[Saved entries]
++++++++++++++++++++
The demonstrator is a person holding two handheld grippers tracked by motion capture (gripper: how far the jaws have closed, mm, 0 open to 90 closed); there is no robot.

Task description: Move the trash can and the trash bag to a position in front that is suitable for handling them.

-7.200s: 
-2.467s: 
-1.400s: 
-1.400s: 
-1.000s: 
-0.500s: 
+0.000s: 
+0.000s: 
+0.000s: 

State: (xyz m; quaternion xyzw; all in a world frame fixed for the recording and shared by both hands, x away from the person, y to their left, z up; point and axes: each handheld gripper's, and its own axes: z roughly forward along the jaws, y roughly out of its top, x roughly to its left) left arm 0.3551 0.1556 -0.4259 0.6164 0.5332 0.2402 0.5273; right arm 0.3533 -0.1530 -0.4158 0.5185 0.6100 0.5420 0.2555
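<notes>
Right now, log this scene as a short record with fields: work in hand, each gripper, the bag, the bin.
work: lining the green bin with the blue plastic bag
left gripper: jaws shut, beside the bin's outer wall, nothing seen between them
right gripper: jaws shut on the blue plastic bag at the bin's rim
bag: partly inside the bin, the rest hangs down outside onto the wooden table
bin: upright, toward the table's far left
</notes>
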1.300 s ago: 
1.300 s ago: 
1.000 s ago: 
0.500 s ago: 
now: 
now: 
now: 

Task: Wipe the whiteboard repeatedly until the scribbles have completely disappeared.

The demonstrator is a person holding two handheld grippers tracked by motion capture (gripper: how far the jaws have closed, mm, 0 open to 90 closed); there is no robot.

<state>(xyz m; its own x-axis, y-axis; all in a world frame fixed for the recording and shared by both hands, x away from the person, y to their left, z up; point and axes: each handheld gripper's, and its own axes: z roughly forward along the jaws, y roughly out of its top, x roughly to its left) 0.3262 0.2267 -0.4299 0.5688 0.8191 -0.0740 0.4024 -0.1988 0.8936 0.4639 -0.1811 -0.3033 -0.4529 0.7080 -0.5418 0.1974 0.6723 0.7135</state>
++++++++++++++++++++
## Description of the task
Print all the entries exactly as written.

## Exercise answer
The demonstrator is a person holding two handheld grippers tracked by motion capture (gripper: how far the jaws have closed, mm, 0 open to 90 closed); there is no robot.

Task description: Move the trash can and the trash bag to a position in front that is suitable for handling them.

-7.200s: 
-2.467s: 
-1.400s: 
-1.400s: 
-1.000s: 
-0.500s: 
+0.000s: 
+0.000s: 
+0.000s: 

State: (xyz m; quaternion xyzw; all in a world frame fixed for the recording and shared by both hands, x away from the person, y to their left, z up; point and axes: each handheld gripper's, and its own axes: z roughly forward along the jaws, y roughly out of its top, x roughly to its left) left arm 0.3551 0.1556 -0.4259 0.6164 0.5332 0.2402 0.5273; right arm 0.3533 -0.1530 -0.4158 0.5185 0.6100 0.5420 0.2555
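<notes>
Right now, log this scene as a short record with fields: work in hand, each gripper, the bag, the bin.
work: lining the green bin with the blue plastic bag
left gripper: jaws shut, beside the bin's outer wall, nothing seen between them
right gripper: jaws shut on the blue plastic bag at the bin's rim
bag: partly inside the bin, the rest hangs down outside onto the wooden table
bin: upright, toward the table's far left
</notes>
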1.300 s ago: 
1.300 s ago: 
1.000 s ago: 
0.500 s ago: 
now: 
now: 
now: 

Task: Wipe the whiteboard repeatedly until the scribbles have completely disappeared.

The demonstrator is a person holding two handheld grippers tracked by motion capture (gripper: how far the jaws have closed, mm, 0 open to 90 closed); there is no robot.

<state>(xyz m; its own x-axis, y-axis; all in a world frame fixed for the recording and shared by both hands, x away from the person, y to their left, z up; point and axes: each handheld gripper's, and its own axes: z roughly forward along the jaws, y roughly out of its top, x roughly to its left) 0.3262 0.2267 -0.4299 0.5688 0.8191 -0.0740 0.4024 -0.1988 0.8936 0.4639 -0.1811 -0.3033 -0.4529 0.7080 -0.5418 0.1974 0.6723 0.7135</state>

For this exercise, nothing more remains to be given.